# Connecting to MongoDB in Amazon Glue Studio
Connecting to MongoDB

 Amazon Glue provides built-in support for MongoDB. Amazon Glue Studio provides a visual interface to connect to MongoDB, author data integration jobs, and run them on the Amazon Glue Studio serverless Spark runtime. 

**Topics**
+ [

# Creating a MongoDB connection
](creating-mongodb-connection.md)
+ [

# Creating a MongoDB source node
](creating-mongodb-source-node.md)
+ [

# Creating a MongoDB target node
](creating-mongodb-target-node.md)
+ [

## Advanced options
](#creating-mongodb-connection-advanced-options)

# Creating a MongoDB connection


**Prerequisites**:
+ If your MongoDB instance is in an Amazon VPC, configure Amazon VPC to allow your Amazon Glue job to communicate with the MongoDB instance without traffic traversing the public internet. 

  In Amazon VPC, identify or create a **VPC**, **Subnet** and **Security group** that Amazon Glue will use while executing the job. Additionally, you need to ensure Amazon VPC is configured to permit network traffic between your MongoDB instance and this location. Based on your network layout, this may require changes to security group rules, Network ACLs, NAT Gateways and Peering connections.
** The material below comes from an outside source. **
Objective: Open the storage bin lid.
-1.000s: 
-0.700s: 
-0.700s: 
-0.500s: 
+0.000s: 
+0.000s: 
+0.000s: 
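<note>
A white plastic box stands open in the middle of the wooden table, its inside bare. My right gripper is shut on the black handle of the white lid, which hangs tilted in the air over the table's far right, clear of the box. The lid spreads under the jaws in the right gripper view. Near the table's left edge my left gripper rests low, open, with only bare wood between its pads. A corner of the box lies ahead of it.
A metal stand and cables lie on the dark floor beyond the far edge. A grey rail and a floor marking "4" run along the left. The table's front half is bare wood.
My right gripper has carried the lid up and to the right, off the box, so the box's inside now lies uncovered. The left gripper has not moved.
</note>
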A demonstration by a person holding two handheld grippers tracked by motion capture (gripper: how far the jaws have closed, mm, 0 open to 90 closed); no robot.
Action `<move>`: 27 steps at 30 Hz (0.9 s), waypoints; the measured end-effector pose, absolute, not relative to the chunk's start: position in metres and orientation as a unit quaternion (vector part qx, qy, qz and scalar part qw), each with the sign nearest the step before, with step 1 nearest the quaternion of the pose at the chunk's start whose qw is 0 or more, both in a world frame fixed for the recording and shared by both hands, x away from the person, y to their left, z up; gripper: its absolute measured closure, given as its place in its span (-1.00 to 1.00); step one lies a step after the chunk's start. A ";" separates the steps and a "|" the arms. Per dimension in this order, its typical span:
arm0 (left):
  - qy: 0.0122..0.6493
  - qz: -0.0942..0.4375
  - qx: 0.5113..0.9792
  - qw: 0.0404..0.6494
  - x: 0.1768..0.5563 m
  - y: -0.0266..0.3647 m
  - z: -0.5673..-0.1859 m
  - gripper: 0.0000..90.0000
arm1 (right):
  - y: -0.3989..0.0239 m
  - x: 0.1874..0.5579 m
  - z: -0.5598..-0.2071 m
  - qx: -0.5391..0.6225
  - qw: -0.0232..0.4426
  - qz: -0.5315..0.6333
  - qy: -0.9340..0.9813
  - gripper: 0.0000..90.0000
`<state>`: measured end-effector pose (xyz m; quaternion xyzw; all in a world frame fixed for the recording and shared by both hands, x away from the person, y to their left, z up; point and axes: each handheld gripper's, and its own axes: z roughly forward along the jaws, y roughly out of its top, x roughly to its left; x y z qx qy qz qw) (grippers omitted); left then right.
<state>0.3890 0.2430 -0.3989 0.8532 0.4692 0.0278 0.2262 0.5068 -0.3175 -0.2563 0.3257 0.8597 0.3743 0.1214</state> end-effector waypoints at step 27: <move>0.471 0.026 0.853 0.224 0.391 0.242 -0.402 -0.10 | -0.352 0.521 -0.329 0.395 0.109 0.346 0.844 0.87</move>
**To configure a connection to MongoDB:**

1. Optionally, in Amazon Secrets Manager, create a secret using your MongoDB credentials. To create a secret in Secrets Manager, follow the tutorial available in [ Create an Amazon Secrets Manager secret ](https://docs.amazonaws.cn//secretsmanager/latest/userguide/create_secret.html) in the Amazon Secrets Manager documentation. After creating the secret, keep the Secret name, *secretName* for the next step. 
   + When selecting **Key/value pairs**, create a pair for the key `username` with the value *mongodbUser*.
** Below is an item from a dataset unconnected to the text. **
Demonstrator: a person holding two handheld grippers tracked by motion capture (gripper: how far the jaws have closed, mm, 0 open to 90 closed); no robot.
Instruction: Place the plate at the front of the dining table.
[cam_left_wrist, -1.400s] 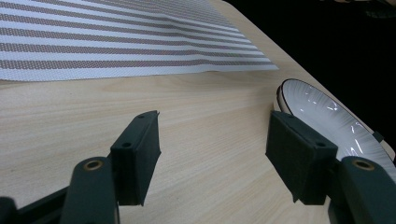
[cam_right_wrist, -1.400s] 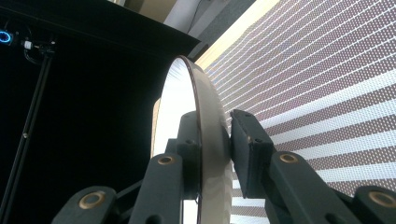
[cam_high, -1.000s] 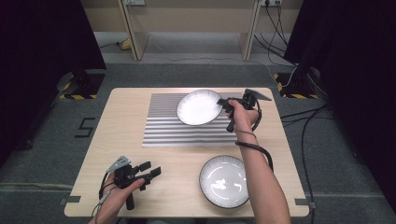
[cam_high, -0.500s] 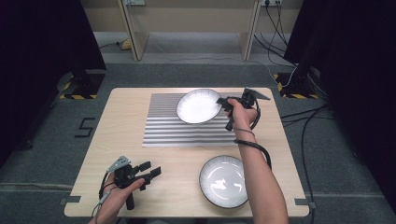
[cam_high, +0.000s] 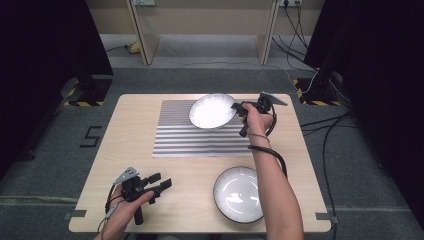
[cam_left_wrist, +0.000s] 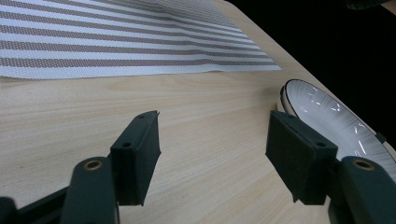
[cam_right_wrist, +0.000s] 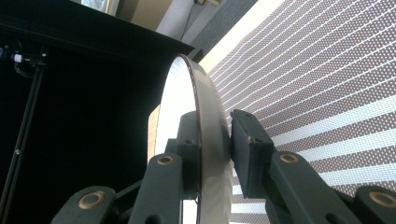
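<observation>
A: What was the right gripper doing?

B: It was clamped on the rim of the white plate, one jaw on the inner face and the other on the underside. The plate sat over the far edge of the striped mat, tilted.

A: And the left gripper?

B: Its jaws stood wide apart with nothing between them, low over the wooden surface at the near left.

A: Anything else there?

B: A second plate lay flat on the surface near the front edge, beside the right forearm.
</observation>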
     When selecting **Key/value pairs**, create a pair for the key `password` with the value *mongodbPass*.

1. In the Amazon Glue console, create a connection by following the steps in [Adding an Amazon Glue connection](console-connections.md). After creating the connection, keep the connection name, *connectionName*, for future use in Amazon Glue. 
   + When selecting a **Connection type**, select **MongoDB** or **MongoDB Atlas**.
   + When selecting **MongoDB URL** or **MongoDB Atlas URL**, provide the hostname of your MongoDB instance.

     A MongoDB URL is provided in the format `mongodb://mongoHost:mongoPort/mongoDBname`.

     A MongoDB Atlas URL is provided in the format `mongodb+srv://mongoHost/mongoDBname`.
   + If you chose to create an Secrets Manager secret, choose the Amazon Secrets Manager **Credential type**.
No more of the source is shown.